Her top priority is to take care of City Hall’s demands.
“(City Hall) has got a list of wants and needs,” she said. “I think it’s important the Civic Working Group address what (City Hall)’s requirements are before we start imposing any personal ideas on it.”
Another priority of Summers’ is to meet the needs of the American Film Market. AFM, the world’s largest film market, where thousands of movie industry professionals gather to buy and sell films, brings millions of dollars of business to Santa Monica every year. AFM officials previously considered moving the event to Downtown Los Angeles but opted to stick with Santa Monica, believing the Civic would be renovated.
AFM opens on Wednesday.
Summers brings balance to the group, she said.
“I have no outside agenda other than to make Santa Monica, or this area in general, better,” she said. “Just to improve the neighborhood, that’s what I’m interested in. I’m really delighted to have been chosen.”
• Philip Orosco is a real estate developer and the Managing Partner at Pacshore Partners. He is overseeing the improvement of the Telephone Building on Seventh Street and Arizona Avenue and an Art Deco building on Wilshire Boulevard, among many other properties Pacshore recently purchased.
Orosco is involved with the Santa Monica Conservancy and has been lauded by conservancy members as someone who cares about historic buildings.
• Linda Bozung, a retired lawyer, has overseen numerous developments.
The Civic is her neighbor.
“I live within five blocks of the Civic, walk by it nearly every weekday, saw my first Jackson Browne concert there, went to vintage, Modernism, craft, antique shows there and cannot imagining not re-using the venue,” she said in her application for the position. “Others may have more (Santa Monica Civic) experience, but none want it to continue hosting these events more than I do.”
• Fred Deni, owner of Back on Broadway and Back on the Beach restaurants, has experience with theater and theatrical production. He’s lived in Santa Monica for 40 years.
“As a long-time patron and member of the performing arts community, I believe a vibrant Civic Center is important to the well-being of the artistic fabric of the community,” he said in his application. “My goal is to help facilitate a conversation and path for bringing a new and stronger Civic [Auditorium] back on line to serve the community.”

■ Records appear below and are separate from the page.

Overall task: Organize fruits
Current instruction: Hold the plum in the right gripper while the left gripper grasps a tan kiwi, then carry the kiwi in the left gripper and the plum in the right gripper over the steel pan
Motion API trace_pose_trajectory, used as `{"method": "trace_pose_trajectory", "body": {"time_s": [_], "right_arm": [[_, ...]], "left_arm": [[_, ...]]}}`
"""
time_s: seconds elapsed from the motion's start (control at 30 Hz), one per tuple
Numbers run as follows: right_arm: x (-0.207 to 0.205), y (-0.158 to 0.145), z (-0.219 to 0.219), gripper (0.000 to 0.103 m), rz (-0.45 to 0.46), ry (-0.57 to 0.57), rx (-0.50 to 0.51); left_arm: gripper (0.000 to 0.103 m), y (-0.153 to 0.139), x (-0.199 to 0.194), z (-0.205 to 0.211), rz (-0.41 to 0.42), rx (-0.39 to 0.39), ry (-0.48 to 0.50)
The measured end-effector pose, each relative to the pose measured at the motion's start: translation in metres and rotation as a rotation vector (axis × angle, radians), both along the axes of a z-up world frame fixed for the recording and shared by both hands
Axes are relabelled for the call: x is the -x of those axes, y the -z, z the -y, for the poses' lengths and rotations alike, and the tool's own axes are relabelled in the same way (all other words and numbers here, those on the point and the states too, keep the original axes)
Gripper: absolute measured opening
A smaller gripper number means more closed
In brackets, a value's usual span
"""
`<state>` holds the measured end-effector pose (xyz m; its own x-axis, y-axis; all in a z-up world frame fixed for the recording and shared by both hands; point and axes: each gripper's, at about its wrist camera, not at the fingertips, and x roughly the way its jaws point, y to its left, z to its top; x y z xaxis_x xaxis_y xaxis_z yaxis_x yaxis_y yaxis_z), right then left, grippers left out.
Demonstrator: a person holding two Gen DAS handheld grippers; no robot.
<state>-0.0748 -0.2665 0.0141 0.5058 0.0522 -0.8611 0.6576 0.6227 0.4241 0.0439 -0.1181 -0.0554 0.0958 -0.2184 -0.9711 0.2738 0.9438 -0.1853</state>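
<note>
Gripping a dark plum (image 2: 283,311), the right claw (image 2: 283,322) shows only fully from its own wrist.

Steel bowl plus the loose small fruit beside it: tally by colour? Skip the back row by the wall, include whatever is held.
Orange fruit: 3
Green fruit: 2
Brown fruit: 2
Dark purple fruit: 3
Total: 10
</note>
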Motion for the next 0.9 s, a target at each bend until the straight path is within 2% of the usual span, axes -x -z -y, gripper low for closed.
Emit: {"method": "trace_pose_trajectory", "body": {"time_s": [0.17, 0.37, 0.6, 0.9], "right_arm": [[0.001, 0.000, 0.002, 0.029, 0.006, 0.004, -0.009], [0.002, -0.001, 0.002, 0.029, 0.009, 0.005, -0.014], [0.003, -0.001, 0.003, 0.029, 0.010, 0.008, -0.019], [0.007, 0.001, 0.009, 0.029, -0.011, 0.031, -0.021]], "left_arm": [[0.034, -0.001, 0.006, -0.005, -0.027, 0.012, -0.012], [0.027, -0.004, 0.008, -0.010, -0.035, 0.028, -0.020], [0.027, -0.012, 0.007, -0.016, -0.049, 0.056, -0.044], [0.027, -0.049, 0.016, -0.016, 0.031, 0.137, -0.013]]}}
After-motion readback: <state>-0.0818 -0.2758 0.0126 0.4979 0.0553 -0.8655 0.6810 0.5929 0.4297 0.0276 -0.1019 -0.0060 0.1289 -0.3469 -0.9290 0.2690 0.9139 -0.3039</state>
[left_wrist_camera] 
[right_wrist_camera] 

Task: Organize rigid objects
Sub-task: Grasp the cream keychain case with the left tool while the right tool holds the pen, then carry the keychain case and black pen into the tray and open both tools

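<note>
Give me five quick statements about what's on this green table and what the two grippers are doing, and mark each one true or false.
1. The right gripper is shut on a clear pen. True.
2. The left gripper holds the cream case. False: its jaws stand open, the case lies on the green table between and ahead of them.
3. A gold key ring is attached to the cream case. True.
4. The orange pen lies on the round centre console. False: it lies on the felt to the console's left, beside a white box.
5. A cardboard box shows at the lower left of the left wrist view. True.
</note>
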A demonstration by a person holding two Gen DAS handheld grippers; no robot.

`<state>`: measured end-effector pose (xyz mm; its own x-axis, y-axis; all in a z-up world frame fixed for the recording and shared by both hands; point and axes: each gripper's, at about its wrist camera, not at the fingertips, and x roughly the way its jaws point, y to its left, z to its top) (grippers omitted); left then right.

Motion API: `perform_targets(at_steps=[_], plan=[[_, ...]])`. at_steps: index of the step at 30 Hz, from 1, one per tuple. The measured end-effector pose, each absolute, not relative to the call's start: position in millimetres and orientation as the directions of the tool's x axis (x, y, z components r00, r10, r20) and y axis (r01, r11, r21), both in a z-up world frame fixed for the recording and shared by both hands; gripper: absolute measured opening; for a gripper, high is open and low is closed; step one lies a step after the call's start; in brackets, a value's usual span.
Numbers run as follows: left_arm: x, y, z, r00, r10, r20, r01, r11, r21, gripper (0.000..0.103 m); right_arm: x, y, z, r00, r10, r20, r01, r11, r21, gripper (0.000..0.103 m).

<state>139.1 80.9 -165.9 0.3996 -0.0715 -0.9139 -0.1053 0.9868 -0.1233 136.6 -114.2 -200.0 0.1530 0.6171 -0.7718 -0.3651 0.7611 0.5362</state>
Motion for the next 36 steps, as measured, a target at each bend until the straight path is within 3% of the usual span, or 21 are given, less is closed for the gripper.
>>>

The panel will surely vet a set of recommendations by the independent Urban Land Institute, which called for the renovation and modernization of the venue with significant financial support through private development on surrounding land that would help nurture an arts community.
The institute suggested a multi-pronged approach to financing, including selling the naming rights or floating a bond to be paid for by property owners.